Ink & Identity: Preserving Qatar’s vanishing shopfronts & ‘invisible’ expat legacy
Doha News -

“My grandmother came here in the 1960s with the sole purpose of supporting her children, but there’s almost no visual trace of her life here. That absence is what Store-Away seeks to address, not just for her, but for every expatriate who shaped Qatar’s story without leaving a footprint in its archives,” says Natasha Fernandes.

Natasha Fernandes, a graphic designer and VCUarts Qatar alumna, unveiled her poignant public art installation “Store-Away” this week at Liwan’s Open Day.

Running for six months beginning February 3, the photography-driven project highlights the fading visual heritage of Qatar’s early South Asian diasporic communities through their rapidly disappearing storefront signage, a tactile yet often overlooked thread in the nation’s historical fabric– something tangible yet often under-appreciated remnants of history slipping quietly into the past.

Source: Nassima Babassa

Fernandes’ inspiration emerged from a deeply personal void. Researching her grandmother’s life, a woman who arrived in Doha decades ago among waves of mid-20th century expatriates. She found scant visual records of those who, like her, had disappeared from the visual memory of the city.

By the 1970s, expatriates constituted over 60% of Qatar’s population, yet their lived experiences remained somewhat elusive from the mainstream historical narratives.

Source: Nassima Babassa

Store-Away bridges this gap by focusing on the vibrant, hand-painted shop signs that once filled bustling commercial districts, evoking a deep sense of nostalgia for a time now fading from view.

These functional designs, Fernandes explains, were “not about aesthetic branding but survival, a way to announce services, from laundries to salons, in a pre-digital era”.

In contrast to today’s polished, brand-driven typography, these signs were humble and practical, often crafted from templates brought over from India, Nepal, or Bangladesh—simple yet soulful echoes of a time when function held more weight than form, and every letter carried a piece of distant home.

Source: Nassima Babassa

Documenting these relics proved challenging. Fernandes navigated male-dominated spaces where her presence as a woman documentarian initially drew confusion.

Communication barriers compounded the issue, as many shop owners spoke the Hindi language, necessitating her father’s assistance as a translator.

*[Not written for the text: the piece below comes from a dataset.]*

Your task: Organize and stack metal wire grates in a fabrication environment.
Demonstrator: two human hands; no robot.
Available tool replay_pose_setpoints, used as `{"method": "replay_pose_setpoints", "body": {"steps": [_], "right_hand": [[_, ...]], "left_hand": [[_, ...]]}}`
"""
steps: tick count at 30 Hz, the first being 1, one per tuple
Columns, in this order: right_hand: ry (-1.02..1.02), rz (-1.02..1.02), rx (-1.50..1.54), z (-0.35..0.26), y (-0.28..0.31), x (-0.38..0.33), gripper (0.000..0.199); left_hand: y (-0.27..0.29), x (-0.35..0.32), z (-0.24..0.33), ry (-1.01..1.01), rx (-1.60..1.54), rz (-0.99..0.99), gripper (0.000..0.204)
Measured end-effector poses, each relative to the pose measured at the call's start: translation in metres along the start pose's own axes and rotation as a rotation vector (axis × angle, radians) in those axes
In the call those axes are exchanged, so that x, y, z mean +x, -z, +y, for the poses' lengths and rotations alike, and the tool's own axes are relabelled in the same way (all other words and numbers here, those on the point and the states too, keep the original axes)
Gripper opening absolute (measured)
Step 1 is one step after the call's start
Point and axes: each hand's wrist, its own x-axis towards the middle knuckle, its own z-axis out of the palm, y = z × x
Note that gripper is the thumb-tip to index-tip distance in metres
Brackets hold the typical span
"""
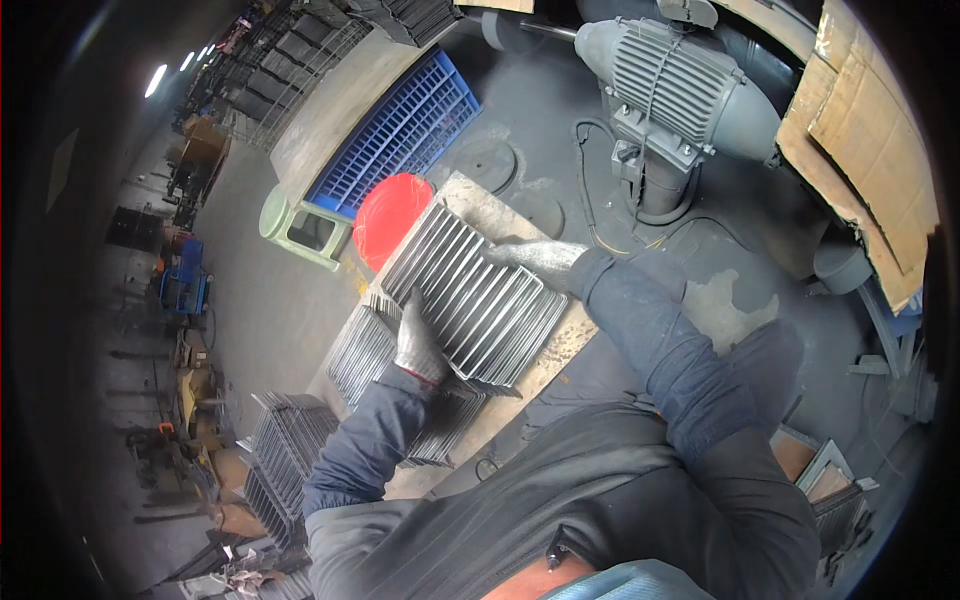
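A row of thin, bent metal frames (485,290) stands packed together on a wooden board (470,205). My left hand (418,345), in a grey work glove, grips the row's near left side with the thumb up. My right hand (540,257), gloved likewise, is closed on the far right side, its fingertips on the frame edges. A second stack of metal frames (365,350) lies beside and partly under my left forearm. The frames hide some of my fingers.
Behind the board are a red round stool top (392,218), a blue plastic crate (410,130) and a pale green stool (305,235). A large grey motor (670,85) stands at the back right near cardboard (865,140). More metal frames (290,450) are stacked at the lower left.
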Motion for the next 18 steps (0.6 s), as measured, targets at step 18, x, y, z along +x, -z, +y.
{"method": "replay_pose_setpoints", "body": {"steps": [18], "right_hand": [[0.260, 0.288, 0.271, -0.005, -0.031, -0.060, 0.062]], "left_hand": [[-0.096, 0.071, 0.110, -0.029, 0.549, -0.172, 0.036]]}}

Consent lingered just beyond reach like a fleeting shadow. Some subjects hesitated, unsure, unable to grasp that their everyday signage—once so ordinary, so familiar—held within it a quiet, enduring cultural significance, a piece of their own history woven into the fabric of the city.

“They’d ask, ‘Why photograph this old shop?’” Fernandes recalls.

Sometimes, an untruth is needed as the spark to melt the ice. To ease tensions, she framed the project as an academic endeavour, which eventually garnered cautious cooperation. A handful of owners even video-called relatives abroad mid-shoot, sharing glimpses of this unexpected recognition.

Source: Nassima Babassa

The installation features dozens of photographs capturing these vernacular designs, alongside audio snippets of shopkeepers’ stories.

Through Fernandes’ lens, these signs—often etched in bold Arabic-English hybrids or adorned with improvised, personal flourishes—emerge as silent yet powerful markers of identity for communities who rarely anticipated permanence.

“They came thinking they would stay briefly, but ended up shaping Doha’s urban landscape for 50 years,” she notes.

Yet as glass-and-steel developments replace old quarters, these visual echoes of migrant labour and enterprise face erasure.

While Fernandes acknowledges the inevitability of change, Store-Away argues for intentional archiving.

“This isn’t about freezing the past but preserving its fingerprints,” she insists.

In the delicate spaces between words and worlds, Store-Away captures more than just fading shop signs—it preserves the quiet resilience of communities who once arrived in Doha with little more than hope in their hands.

Fernandes’ lens glimpses the stories of lives lived in the margins, whose legacies are etched not in monuments or textbooks, but in the vibrant, hand-painted signs that once announced their presence to a city they helped shape. 

As these signs slowly vanish beneath the weight of modernity, their stories remain, waiting to be remembered, not as fragments of the past, but as living threads woven into the very soul of Qatar. 

This project is not just an archive; it is an act of love, a tribute to the untold histories that continue to pulse beneath the surface of the city, reminding us that even the most fleeting lives can leave enduring marks on the world around them.

The project has already sparked dialogue at Liwan, a hub for Qatari design innovation, with visitors reflecting on how transient lives can forge enduring legacies.

For Fernandes, the next step is scaling up: “I only captured a fraction. Imagine a national archive of these stories, proof that ‘temporary’ communities built foundations we still stand on.”